Exercise description:
Copy each line in the data below that contains the word "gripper".
Top of Dataset content
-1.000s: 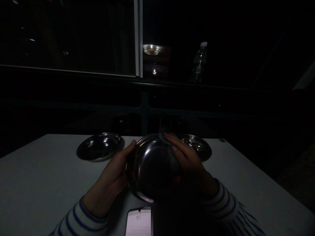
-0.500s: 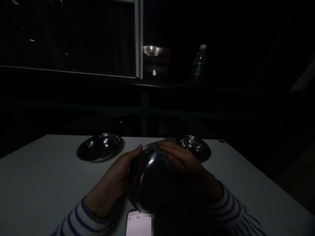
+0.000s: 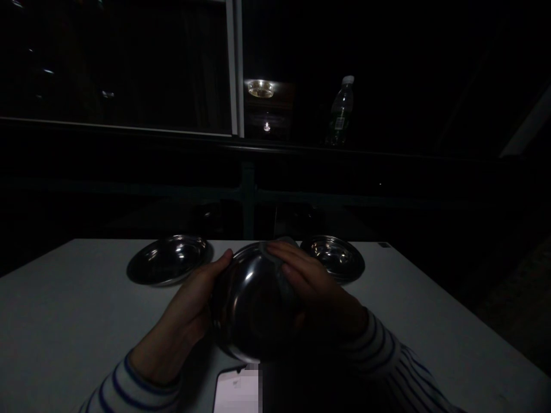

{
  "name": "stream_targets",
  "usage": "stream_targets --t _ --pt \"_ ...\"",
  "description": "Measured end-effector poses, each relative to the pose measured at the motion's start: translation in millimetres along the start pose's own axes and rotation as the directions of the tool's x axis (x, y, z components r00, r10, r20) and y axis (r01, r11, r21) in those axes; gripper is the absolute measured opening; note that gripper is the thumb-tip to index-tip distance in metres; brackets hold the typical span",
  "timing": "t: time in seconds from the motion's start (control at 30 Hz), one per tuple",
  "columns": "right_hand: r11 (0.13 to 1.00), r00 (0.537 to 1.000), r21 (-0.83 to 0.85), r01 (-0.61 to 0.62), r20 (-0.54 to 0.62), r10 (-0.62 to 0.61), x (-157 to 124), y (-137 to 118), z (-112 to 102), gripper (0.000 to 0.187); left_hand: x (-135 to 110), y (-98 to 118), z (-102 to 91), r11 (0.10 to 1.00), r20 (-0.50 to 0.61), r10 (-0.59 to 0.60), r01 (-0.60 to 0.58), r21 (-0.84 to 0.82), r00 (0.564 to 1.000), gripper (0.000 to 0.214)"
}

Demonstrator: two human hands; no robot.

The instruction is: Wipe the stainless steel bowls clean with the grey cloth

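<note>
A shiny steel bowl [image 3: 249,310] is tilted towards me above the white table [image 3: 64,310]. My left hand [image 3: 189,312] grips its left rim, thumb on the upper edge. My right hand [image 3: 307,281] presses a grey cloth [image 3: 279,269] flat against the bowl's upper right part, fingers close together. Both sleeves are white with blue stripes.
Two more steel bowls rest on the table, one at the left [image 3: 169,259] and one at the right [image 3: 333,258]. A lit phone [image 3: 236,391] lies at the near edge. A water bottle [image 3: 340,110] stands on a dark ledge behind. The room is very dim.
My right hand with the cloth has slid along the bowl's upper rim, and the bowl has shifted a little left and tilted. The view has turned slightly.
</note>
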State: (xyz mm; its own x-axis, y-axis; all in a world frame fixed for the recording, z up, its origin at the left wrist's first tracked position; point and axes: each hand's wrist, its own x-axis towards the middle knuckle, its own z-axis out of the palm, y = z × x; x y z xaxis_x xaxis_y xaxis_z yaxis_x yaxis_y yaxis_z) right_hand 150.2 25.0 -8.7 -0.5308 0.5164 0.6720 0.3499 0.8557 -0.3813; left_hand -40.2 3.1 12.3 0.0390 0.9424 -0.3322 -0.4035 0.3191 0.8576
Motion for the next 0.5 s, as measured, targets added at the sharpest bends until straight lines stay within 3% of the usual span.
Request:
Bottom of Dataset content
Answer box:
  "description": "Measured end-effector poses, each relative to the pose measured at the motion's start: translation in millimetres along the start pose's own axes and rotation as the directions of the tool's x axis (x, y, z components r00, r10, r20) and y axis (r01, r11, r21) in those axes; gripper is the absolute measured opening; note that gripper is the thumb-tip to index-tip distance in metres; brackets hold the typical span",
  "columns": "right_hand: r11 (0.13 to 1.00), r00 (0.537 to 1.000), r21 (-0.83 to 0.85), r01 (-0.61 to 0.62), r20 (-0.54 to 0.62), r10 (-0.62 to 0.61), x (-157 to 124), y (-137 to 118), z (-112 to 102), gripper (0.000 to 0.187); left_hand: x (-135 to 110), y (-98 to 118), z (-102 to 91), r11 (0.10 to 1.00), r20 (-0.50 to 0.61), r10 (-0.59 to 0.60), r01 (-0.60 to 0.58), r21 (-0.84 to 0.82), r00 (0.564 to 1.000), gripper (0.000 to 0.214)"

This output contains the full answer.